▶ [What you should do] Entries follow. Give back exactly the lines starting at the one containing "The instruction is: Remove" and ending at the one containing "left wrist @", and no other lines.

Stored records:

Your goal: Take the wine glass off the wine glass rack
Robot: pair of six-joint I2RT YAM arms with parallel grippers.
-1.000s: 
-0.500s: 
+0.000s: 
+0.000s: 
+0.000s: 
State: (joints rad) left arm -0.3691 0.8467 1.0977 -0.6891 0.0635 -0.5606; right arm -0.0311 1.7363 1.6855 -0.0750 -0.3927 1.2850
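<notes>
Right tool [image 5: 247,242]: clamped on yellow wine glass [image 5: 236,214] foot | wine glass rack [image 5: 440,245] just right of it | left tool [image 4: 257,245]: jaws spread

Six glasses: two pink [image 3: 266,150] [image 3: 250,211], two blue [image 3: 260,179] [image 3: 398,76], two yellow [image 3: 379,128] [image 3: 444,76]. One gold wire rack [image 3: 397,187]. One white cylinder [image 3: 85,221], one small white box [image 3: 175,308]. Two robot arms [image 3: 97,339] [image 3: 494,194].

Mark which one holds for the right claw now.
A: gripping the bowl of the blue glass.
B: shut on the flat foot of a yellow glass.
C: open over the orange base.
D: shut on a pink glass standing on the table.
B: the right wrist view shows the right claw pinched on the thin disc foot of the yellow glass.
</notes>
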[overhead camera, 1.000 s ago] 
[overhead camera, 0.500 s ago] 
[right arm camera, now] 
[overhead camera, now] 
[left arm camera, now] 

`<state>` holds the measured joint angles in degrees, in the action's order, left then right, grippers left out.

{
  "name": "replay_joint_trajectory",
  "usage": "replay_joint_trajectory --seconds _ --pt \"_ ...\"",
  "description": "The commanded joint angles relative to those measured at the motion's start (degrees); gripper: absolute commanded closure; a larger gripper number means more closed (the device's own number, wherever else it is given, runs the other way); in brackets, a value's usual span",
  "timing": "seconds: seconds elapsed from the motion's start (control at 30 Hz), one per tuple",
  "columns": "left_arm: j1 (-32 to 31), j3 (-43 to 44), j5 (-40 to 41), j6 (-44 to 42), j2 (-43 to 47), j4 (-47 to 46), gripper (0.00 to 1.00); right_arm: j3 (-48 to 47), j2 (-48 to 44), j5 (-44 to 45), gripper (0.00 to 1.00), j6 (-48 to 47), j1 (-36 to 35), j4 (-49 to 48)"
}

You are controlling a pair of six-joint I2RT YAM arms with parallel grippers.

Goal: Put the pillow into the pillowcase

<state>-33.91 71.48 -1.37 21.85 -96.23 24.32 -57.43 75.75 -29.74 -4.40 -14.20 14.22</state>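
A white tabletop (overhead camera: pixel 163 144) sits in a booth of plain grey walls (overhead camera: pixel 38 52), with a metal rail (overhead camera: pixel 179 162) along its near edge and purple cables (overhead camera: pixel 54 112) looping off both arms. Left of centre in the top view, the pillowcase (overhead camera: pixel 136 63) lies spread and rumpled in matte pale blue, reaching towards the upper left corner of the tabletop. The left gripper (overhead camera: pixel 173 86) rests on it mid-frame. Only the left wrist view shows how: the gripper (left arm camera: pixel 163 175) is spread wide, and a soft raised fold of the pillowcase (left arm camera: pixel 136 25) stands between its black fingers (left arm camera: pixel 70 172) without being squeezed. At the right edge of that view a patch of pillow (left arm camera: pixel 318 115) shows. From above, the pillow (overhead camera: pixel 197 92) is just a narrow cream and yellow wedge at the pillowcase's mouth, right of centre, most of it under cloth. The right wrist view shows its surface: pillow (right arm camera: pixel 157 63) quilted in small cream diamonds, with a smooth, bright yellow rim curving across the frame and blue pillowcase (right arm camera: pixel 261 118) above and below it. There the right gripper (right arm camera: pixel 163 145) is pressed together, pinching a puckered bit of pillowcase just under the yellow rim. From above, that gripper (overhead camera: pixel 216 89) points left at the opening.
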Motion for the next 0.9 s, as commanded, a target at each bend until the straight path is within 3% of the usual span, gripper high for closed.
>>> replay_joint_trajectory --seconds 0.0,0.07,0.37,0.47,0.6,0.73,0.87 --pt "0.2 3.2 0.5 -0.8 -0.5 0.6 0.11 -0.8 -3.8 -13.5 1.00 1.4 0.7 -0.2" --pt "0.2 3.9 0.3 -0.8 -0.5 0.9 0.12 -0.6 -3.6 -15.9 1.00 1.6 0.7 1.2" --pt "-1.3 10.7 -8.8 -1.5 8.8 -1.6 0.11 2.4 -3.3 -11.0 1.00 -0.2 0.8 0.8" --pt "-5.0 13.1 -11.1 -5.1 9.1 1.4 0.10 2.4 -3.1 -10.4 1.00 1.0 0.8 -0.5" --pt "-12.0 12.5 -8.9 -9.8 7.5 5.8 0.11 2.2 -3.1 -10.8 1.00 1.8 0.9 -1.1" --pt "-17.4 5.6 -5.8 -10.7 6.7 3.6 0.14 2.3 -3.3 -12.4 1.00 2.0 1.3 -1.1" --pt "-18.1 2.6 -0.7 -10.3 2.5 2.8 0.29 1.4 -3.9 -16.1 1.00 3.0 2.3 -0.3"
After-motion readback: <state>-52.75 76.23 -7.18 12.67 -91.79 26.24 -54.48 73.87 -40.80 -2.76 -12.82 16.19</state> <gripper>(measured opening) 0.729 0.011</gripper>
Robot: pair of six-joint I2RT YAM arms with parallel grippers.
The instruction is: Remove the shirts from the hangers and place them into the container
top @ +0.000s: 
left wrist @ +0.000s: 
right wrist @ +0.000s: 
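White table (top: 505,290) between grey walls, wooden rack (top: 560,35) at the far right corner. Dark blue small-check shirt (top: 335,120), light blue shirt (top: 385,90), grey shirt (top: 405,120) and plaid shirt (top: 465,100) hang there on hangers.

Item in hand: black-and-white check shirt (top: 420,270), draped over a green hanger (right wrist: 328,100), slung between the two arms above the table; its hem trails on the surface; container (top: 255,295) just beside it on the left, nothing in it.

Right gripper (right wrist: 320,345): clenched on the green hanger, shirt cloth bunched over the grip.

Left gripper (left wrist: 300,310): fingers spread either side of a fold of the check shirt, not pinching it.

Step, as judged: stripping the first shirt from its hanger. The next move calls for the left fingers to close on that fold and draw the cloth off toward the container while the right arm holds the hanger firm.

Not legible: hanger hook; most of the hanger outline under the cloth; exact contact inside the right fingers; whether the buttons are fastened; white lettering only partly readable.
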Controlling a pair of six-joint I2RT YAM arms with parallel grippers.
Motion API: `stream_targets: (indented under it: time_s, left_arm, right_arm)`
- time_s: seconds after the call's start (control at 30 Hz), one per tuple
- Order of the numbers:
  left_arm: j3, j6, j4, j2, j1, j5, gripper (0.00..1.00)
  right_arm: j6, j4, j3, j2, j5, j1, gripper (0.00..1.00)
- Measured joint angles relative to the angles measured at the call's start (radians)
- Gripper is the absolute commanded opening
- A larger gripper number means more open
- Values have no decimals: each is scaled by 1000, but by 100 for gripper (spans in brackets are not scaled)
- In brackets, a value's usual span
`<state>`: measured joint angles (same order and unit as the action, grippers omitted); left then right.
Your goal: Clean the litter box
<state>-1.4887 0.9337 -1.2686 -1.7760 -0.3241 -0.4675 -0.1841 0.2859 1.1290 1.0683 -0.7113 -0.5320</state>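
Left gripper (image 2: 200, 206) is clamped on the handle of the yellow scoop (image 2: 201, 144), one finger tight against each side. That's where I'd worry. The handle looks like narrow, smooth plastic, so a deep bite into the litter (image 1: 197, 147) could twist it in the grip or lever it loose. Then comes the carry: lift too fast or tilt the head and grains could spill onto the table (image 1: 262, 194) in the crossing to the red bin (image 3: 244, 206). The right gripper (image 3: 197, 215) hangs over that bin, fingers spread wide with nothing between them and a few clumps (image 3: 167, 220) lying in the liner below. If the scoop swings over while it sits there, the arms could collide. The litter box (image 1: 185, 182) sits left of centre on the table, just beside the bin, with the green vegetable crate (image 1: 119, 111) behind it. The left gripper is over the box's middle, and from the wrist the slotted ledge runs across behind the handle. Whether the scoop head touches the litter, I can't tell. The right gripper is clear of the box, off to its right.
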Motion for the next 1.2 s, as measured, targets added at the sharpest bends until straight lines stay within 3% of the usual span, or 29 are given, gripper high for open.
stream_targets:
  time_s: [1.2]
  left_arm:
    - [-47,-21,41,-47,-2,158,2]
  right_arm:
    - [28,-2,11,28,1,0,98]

▶ [Written answer]
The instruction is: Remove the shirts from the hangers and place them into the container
top @ +0.000s: 
left wrist @ +0.000s: 

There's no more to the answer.